[Work request] Lift out each line of the data that holds "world".

[Data]
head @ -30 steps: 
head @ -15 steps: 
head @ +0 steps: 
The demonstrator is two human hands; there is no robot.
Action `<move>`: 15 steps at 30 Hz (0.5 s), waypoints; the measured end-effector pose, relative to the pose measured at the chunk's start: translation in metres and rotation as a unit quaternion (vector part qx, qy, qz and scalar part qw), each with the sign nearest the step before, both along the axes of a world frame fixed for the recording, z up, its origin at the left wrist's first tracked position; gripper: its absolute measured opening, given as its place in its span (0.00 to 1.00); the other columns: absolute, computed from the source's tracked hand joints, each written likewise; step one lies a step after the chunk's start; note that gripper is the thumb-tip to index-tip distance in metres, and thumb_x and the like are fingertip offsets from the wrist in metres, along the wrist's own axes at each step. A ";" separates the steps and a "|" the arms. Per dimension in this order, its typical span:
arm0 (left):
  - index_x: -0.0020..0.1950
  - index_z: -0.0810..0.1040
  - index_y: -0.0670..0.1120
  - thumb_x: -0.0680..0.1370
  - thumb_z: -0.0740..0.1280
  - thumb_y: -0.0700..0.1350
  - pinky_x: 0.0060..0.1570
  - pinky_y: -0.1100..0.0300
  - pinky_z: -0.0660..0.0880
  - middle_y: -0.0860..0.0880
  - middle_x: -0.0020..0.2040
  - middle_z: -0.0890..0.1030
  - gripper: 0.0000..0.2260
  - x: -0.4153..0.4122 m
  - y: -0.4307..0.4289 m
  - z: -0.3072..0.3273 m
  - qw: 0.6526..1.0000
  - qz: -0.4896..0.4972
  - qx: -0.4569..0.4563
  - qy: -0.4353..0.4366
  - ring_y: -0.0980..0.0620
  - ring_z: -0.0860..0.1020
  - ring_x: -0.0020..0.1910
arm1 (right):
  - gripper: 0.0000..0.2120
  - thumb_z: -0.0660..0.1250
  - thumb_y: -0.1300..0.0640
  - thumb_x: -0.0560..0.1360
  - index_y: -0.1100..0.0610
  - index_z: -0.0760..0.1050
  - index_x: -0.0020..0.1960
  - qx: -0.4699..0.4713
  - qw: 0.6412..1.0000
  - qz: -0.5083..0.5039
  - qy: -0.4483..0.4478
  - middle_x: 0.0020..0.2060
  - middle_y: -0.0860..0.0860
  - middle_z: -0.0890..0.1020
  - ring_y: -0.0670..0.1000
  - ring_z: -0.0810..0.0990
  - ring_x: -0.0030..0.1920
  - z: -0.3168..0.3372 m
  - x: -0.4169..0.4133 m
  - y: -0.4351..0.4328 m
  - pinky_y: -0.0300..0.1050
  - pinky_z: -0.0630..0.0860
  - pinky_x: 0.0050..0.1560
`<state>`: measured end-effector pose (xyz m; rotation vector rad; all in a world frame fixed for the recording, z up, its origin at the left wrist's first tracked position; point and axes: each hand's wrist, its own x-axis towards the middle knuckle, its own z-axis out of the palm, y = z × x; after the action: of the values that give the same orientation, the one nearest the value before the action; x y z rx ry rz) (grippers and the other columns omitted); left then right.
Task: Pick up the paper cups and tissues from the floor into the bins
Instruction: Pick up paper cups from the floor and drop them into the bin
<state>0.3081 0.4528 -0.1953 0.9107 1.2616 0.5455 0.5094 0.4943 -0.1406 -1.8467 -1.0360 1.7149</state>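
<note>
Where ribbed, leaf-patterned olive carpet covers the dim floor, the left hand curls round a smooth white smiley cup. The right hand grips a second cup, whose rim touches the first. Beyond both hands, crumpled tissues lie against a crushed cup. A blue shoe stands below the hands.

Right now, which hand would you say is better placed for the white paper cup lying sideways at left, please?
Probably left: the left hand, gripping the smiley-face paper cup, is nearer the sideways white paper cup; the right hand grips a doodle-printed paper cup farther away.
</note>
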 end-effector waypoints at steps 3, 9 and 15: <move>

[Solution for this task]
Action `<move>`: 15 steps at 30 Hz (0.5 s), waypoints; the measured end-effector pose, relative to the pose measured at the chunk's start: translation in metres and rotation as a unit quaternion (vector part qx, qy, qz and scalar part qw), each with the sign nearest the step before, both along the axes of a world frame fixed for the recording, z up, its origin at the left wrist's first tracked position; gripper: its absolute measured opening, given as its place in its span (0.00 to 1.00); the other columns: absolute, computed from the source's tracked hand joints, each written likewise; step one lies a step after the chunk's start; note that gripper is the thumb-tip to index-tip distance in metres, and thumb_x and the like are fingertip offsets from the wrist in metres, along the wrist's own axes at each step. A ";" separates the steps and a "|" the arms. Per dimension in this order, its typical span:
`<state>`: measured end-effector pose (xyz m; rotation vector rad; all in a world frame fixed for the recording, z up, its origin at the left wrist's first tracked position; point and axes: each hand's wrist, its own x-axis towards the middle knuckle, its own z-axis out of the palm, y = z × x; after the action: of the values that give the same orientation, the one nearest the value before the action; x y z rx ry rz) (grippers and the other columns omitted); left then right.

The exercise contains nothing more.